Only the lines from the beginning of the data below through the line that contains "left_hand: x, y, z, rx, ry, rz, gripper" should be repeated, exactly as written.

Collected data Block Start

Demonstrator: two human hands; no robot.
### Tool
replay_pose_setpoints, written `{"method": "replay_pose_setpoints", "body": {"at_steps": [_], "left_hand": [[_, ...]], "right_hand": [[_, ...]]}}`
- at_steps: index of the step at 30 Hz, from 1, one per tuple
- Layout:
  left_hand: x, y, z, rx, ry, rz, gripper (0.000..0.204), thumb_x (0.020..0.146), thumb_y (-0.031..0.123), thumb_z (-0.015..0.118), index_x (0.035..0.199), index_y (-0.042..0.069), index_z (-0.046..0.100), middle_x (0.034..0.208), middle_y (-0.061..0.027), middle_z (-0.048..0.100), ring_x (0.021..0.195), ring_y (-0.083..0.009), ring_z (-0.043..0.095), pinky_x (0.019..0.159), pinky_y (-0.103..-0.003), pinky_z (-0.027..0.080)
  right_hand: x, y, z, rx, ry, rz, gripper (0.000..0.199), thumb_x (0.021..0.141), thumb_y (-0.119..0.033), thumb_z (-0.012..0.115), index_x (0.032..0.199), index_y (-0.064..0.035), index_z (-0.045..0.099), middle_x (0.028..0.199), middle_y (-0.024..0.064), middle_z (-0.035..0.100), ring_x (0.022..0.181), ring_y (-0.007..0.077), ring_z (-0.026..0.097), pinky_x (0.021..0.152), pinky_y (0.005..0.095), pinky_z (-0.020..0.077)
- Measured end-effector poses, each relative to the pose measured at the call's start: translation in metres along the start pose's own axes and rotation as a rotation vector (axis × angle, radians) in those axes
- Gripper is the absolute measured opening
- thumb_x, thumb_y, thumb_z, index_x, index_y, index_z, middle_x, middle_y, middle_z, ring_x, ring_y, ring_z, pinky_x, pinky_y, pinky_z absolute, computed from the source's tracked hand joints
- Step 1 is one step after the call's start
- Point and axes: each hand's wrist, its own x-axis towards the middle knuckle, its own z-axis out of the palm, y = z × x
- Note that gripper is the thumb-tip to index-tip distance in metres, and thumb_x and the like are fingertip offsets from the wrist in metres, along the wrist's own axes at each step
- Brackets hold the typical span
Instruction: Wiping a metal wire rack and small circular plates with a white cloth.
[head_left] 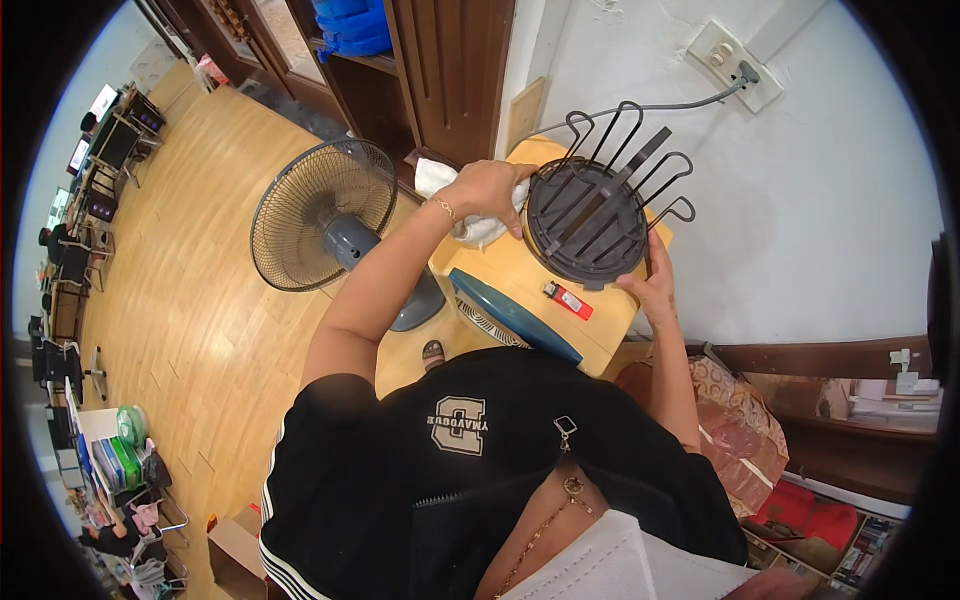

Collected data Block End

▶ _Response below_
Demonstrator: two human hands; no robot.
### Tool
replay_pose_setpoints, written `{"method": "replay_pose_setpoints", "body": {"at_steps": [_], "left_hand": [[_, ...]], "right_hand": [[_, ...]]}}`
- at_steps: index of the step at 30 Hz, from 1, one per tuple
- Layout:
  left_hand: x, y, z, rx, ry, rz, gripper (0.000..0.204), thumb_x (0.020..0.146), thumb_y (-0.031..0.123), thumb_z (-0.015..0.118), index_x (0.035..0.199), index_y (-0.042..0.069), index_z (-0.046..0.100), middle_x (0.034..0.208), middle_y (-0.061..0.027), middle_z (-0.048..0.100), ring_x (0.021..0.195), ring_y (-0.083..0.009), ring_z (-0.043..0.095), pinky_x (0.019..0.159), pinky_y (-0.103..-0.003), pinky_z (-0.027..0.080)

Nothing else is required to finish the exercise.